The survey of GERD sufferers in Europe and the U.S. showed GERD reduced work productivity by 15 percent and impaired leisure activities by 22 percent in people with GERD-related sleep disturbance.1
Approximately 61 million patients in the United States are struggling to control the symptoms of GERD.2 About 75 to 80 percent of GERD patients say their symptoms occur at night.3
"The results of the study suggest that nearly half of all people who suffer from GERD experience sleep problems, which can impact their work and personal lives.

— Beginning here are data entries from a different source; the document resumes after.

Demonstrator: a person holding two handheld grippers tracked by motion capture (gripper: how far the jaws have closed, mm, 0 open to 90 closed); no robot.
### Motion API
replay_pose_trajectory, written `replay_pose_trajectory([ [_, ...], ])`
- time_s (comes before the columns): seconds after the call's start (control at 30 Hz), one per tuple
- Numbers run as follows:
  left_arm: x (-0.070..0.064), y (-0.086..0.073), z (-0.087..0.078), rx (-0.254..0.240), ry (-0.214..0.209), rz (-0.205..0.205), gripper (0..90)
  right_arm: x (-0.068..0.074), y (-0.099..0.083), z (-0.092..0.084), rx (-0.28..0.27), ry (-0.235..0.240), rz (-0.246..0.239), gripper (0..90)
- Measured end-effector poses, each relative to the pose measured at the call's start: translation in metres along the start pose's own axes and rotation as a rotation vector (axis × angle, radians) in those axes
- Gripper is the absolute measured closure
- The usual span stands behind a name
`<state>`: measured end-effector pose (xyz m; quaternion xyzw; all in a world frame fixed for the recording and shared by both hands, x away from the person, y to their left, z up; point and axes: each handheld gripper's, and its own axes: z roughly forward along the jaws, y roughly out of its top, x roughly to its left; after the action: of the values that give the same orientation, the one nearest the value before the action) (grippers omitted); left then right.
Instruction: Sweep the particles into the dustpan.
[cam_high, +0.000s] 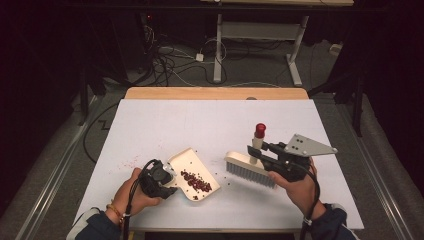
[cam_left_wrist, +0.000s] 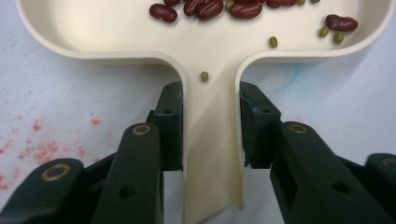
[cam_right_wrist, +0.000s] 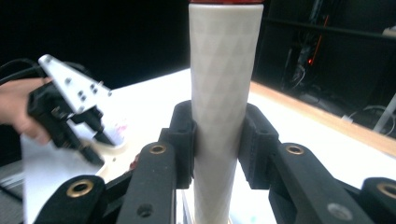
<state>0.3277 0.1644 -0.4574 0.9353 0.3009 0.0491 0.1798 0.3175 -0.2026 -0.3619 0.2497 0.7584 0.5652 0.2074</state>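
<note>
Beans mostly swept into the dustpan, a few strays left

Beans lie gathered in the cream dustpan, just ahead of the left gripper, which is clenched on the pan's handle; the left gripper view shows its pads pressing both sides of that handle, with red and small green beans in the tray beyond. The right gripper grasps the brush by its upright pale handle, the bristles hanging below it, just off the pan's open edge, over the table. Judging by the pile, most of the sweeping looks done. A few loose beans lie on the table between pan and brush, and a faint red smear marks the surface beyond the left gripper's far side. Collecting those strays appears to be what remains.
</note>
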Motion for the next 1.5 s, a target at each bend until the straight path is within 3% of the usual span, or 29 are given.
replay_pose_trajectory([
  [0.1,0.0,0.0,0.0,0.002,0.002,0.005,64.2,0.001,-0.007,-0.013,0.036,0.014,0.017,70.0],
  [0.23,-0.001,0.001,0.0,0.001,0.001,0.005,64.1,0.007,-0.012,-0.016,0.109,0.083,-0.029,70.0],
  [0.33,-0.001,0.002,0.001,0.0,-0.002,0.008,64.2,0.01,-0.013,-0.007,0.131,0.116,-0.034,70.0],
  [0.57,-0.001,0.003,0.003,0.002,-0.007,0.01,64.1,0.005,-0.007,0.028,0.123,0.113,-0.063,70.0],
  [0.7,0.0,0.004,0.003,0.001,-0.008,0.014,64.2,0.0,-0.004,0.038,0.106,0.12,-0.06,70.0],
  [0.93,-0.001,0.005,0.004,0.002,-0.003,0.011,64.1,-0.006,0.0,0.032,0.066,0.106,-0.029,70.0],
  [1.03,-0.002,0.005,0.004,0.003,0.0,0.01,64.1,-0.006,0.003,0.024,0.034,0.056,-0.019,70.0],
  [1.1,-0.001,0.006,0.004,0.003,-0.002,0.008,64.1,-0.005,0.003,0.021,0.017,-0.003,-0.026,70.0],
  [1.2,-0.003,0.006,0.005,0.004,0.003,0.004,64.1,0.003,-0.006,0.025,-0.002,-0.107,-0.041,70.0],
  [1.27,-0.003,0.007,0.005,0.003,0.004,0.005,64.1,0.012,-0.013,0.033,-0.001,-0.136,-0.049,70.0],
  [1.4,-0.003,0.007,0.005,0.0,0.006,0.001,64.1,0.035,-0.02,0.046,0.006,-0.065,-0.04,70.0],
  [1.5,-0.003,0.007,0.005,-0.001,0.005,-0.002,64.1,0.054,-0.019,0.051,0.01,-0.02,-0.062,69.9],
])
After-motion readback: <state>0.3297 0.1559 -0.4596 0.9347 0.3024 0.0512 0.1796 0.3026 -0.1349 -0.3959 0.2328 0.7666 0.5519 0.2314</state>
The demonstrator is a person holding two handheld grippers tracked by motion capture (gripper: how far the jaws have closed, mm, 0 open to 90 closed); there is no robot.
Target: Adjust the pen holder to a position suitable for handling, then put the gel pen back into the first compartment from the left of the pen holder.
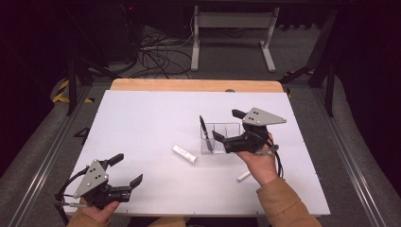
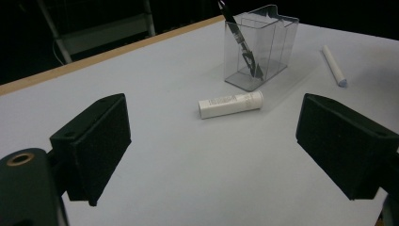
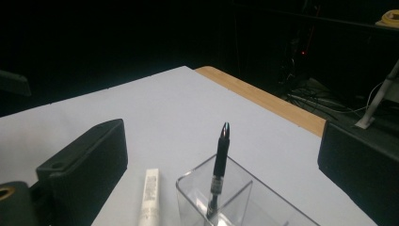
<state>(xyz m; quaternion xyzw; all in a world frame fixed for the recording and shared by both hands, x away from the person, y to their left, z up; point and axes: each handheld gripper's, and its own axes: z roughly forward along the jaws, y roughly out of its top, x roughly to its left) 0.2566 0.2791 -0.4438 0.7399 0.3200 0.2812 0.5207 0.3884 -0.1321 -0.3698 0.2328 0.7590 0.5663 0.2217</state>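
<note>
My right gripper (image 1: pixel 228 126) hangs over the clear organizer (image 1: pixel 218 137), jaws wide, empty; black pen (image 1: pixel 204 128) stands inside. Left gripper (image 1: pixel 127 169) jaws wide, empty, above surface (image 1: pixel 142 123).

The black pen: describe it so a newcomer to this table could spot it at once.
Start at the white table and find the clear plastic holder near its middle, just ahead of the right gripper. The black pen stands leaning in the holder's left compartment. Unlike the white tube and white stick lying flat, it is dark and upright.
</note>
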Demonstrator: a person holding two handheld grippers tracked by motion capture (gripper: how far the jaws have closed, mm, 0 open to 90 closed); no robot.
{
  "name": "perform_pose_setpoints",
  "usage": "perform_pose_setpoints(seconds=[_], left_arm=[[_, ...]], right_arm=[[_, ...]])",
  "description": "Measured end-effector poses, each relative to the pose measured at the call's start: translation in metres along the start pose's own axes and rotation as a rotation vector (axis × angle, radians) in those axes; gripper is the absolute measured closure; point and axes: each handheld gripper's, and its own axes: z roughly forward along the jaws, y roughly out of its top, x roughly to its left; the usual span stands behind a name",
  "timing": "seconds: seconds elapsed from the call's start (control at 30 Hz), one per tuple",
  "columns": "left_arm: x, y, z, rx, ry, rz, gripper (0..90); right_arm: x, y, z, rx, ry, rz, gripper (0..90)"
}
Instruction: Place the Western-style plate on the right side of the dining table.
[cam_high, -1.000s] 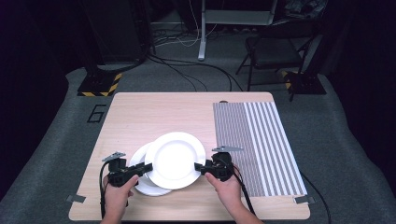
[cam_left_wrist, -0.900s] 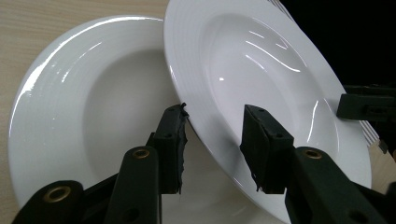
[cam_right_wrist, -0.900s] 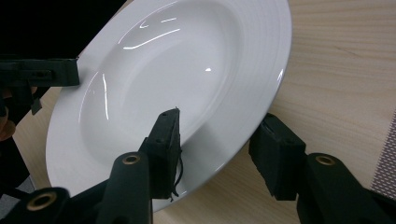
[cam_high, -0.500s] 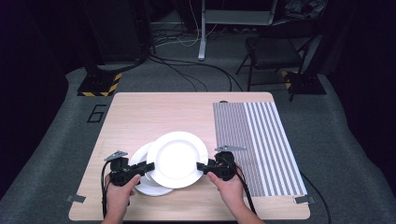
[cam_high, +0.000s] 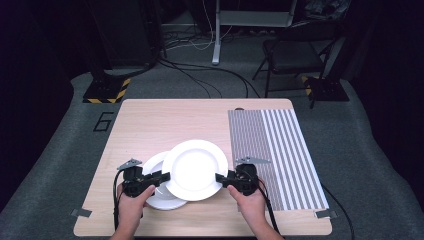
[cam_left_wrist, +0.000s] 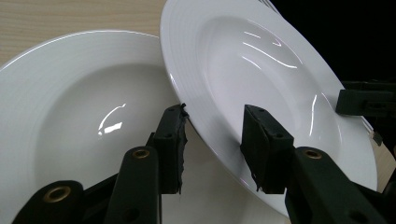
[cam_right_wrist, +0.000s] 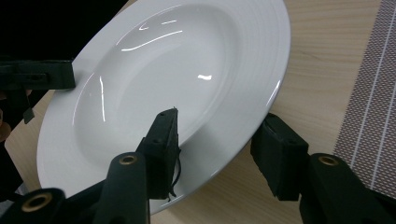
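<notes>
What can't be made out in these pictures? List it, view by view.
- High view: much of the lower plate lies hidden under the upper plate.
- Left gripper view: whether the two plates touch; the upper plate's rim covers that spot.
- High view: the fingers of the left gripper and right gripper are too small to judge their grip.

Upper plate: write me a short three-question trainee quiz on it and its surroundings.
1. True or false: the upper plate has its rim between the jaws of both the left tongs and the right tongs.
2. What lies on the table's right side? A striped placemat; B folded towel; C tray.
3. How many white plates are there?
Key: 1 true; 2 A; 3 two, the upper plate overlapping a lower plate.
</notes>
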Motion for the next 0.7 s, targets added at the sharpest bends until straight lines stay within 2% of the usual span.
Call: perform_pose_setpoints(seconds=[0.33, 0.4, 0.47, 0.5, 0.7], left_arm=[[-0.004, 0.005, 0.01, 0.016, -0.028, 0.022, 60.1], [-0.006, 0.007, 0.015, 0.02, -0.039, 0.044, 60.3], [-0.007, 0.007, 0.016, 0.022, -0.043, 0.033, 60.3], [-0.009, 0.009, 0.019, 0.028, -0.053, 0.046, 60.3], [-0.013, 0.012, 0.027, 0.044, -0.073, 0.056, 60.3]], right_arm=[[-0.004, -0.004, -0.009, -0.024, -0.017, 0.014, 51.5], [-0.005, -0.005, -0.014, -0.029, -0.026, 0.026, 51.5], [-0.007, -0.006, -0.016, -0.033, -0.032, 0.026, 51.5], [-0.008, -0.007, -0.018, -0.035, -0.037, 0.036, 51.5], [-0.012, -0.011, -0.024, -0.046, -0.053, 0.046, 51.5]])
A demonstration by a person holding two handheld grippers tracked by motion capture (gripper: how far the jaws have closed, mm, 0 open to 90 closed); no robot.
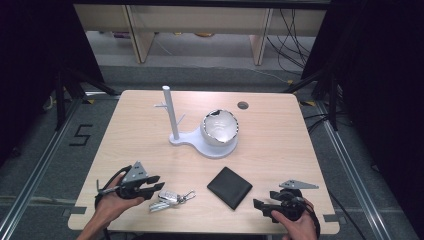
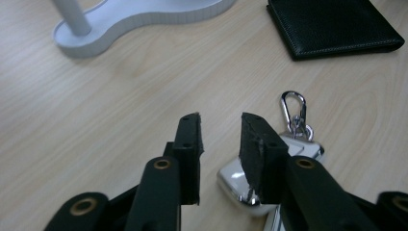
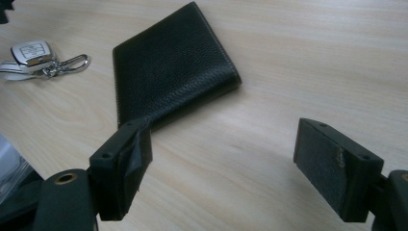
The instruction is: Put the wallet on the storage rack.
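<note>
We see the worktop (image 1: pixel 280 130) carrying a white stand (image 1: pixel 172 120) with a bowl (image 1: pixel 220 127) at twelve o'clock. A black wallet (image 1: pixel 229 187) lies near six o'clock. The left hand-held gripper (image 1: pixel 155 186), jaws partly spread and pinching nothing, hangs just beside the key fob (image 1: pixel 167 198) at seven o'clock. The right hand-held gripper (image 1: pixel 261 206) stands spread wide at five o'clock.

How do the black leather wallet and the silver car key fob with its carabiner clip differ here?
The black leather wallet is matte, dark and square; the silver key fob is shiny, smaller and elongated. The wallet lies apart from both grippers; the fob lies right at the left gripper, whose jaws stand apart above it. Both lie flat on the wooden table.
</note>
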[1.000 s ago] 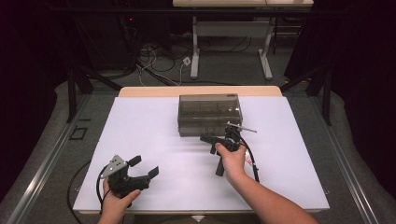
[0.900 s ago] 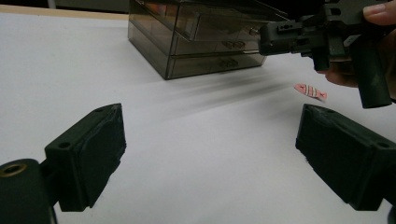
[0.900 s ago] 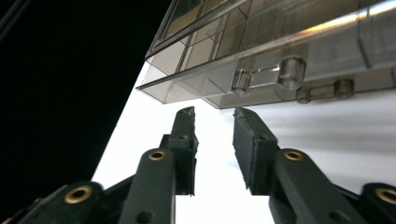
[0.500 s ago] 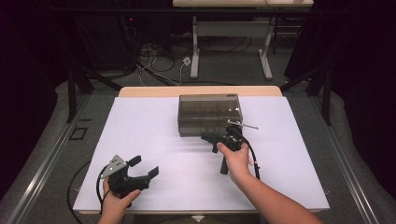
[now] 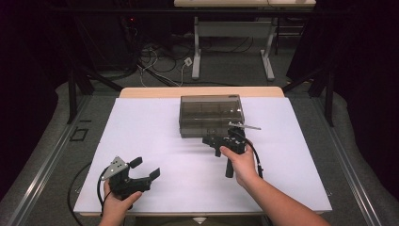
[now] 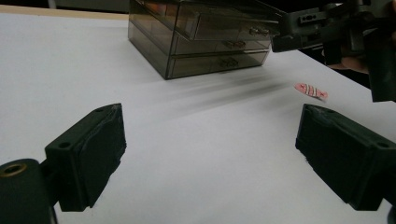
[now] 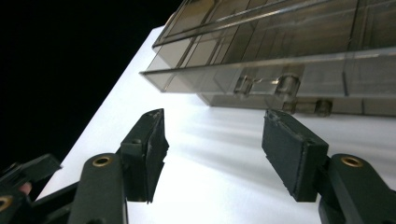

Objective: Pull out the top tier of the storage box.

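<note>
Your right tool point(image 5: 214, 141) sits just in front of the smoky drawer box point(image 5: 211, 114), jaws spread partway and just opened further, with nothing between them; in the right gripper view the top drawer's clear handle point(image 7: 266, 84) lies just beyond the pads, untouched. That top drawer stands slightly pulled out. Your left tool point(image 5: 147, 168) hovers near the tabletop's point(image 5: 141, 136) front left corner, jaws spread wide and empty. A small pink striped piece point(image 6: 311, 90) lies on the tabletop near your right tool. Between your two tools the white surface is bare, and the box sits by the far edge.
</note>
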Demonstrator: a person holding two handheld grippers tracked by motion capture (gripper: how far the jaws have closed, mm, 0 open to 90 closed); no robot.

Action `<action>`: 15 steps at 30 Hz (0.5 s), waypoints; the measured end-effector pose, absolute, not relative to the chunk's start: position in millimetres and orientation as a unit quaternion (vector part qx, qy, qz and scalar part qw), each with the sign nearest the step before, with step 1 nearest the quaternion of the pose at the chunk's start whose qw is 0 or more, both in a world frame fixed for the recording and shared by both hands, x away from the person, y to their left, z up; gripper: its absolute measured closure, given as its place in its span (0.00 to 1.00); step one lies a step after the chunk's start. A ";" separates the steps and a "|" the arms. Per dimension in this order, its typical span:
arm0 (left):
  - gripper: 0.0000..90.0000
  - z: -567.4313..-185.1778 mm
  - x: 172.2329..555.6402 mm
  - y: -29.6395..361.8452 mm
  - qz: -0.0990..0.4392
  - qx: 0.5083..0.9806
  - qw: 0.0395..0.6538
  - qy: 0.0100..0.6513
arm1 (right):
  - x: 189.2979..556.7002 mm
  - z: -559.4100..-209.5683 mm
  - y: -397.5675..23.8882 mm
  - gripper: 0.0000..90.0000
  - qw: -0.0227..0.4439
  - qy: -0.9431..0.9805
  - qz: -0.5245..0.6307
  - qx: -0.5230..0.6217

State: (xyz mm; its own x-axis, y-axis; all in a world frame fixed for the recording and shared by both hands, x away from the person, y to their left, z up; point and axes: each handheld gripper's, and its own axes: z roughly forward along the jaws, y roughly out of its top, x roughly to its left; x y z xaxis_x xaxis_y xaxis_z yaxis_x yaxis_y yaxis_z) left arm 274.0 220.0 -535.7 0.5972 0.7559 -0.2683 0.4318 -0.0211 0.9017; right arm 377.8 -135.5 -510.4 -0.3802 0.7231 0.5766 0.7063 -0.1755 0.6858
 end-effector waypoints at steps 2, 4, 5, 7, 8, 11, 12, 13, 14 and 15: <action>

GERD also can be related to other health conditions, including depression and anxiety," said Harley Liker, M.D. Assistant Clinical Professor of Medicine, David Geffen School of Medicine at UCLA.
Up to 20 percent of adults report that they have symptoms of GERD at least once a week.4 Even among those who do not experience symptoms, GERD can still impact their sleep.
Dr. Liker noted that another study that he co-authored also presented at DDW showed that symptoms were more likely to improve when GERD was formally diagnosed by a physician and a proton pump inhibitor, which reduces stomach acid, was prescribed.
"Sleep problems impact all aspects of daily life including a person's mood and behavior as well as performance," noted Richard L. Gelula, Chief Executive Officer of the National Sleep Foundation (NSF). "Awakenings from sleep due to acid reflux may result in significant sleep complaints and daytime consequences. These consequences may result in safety issues at home, at work, and on the road.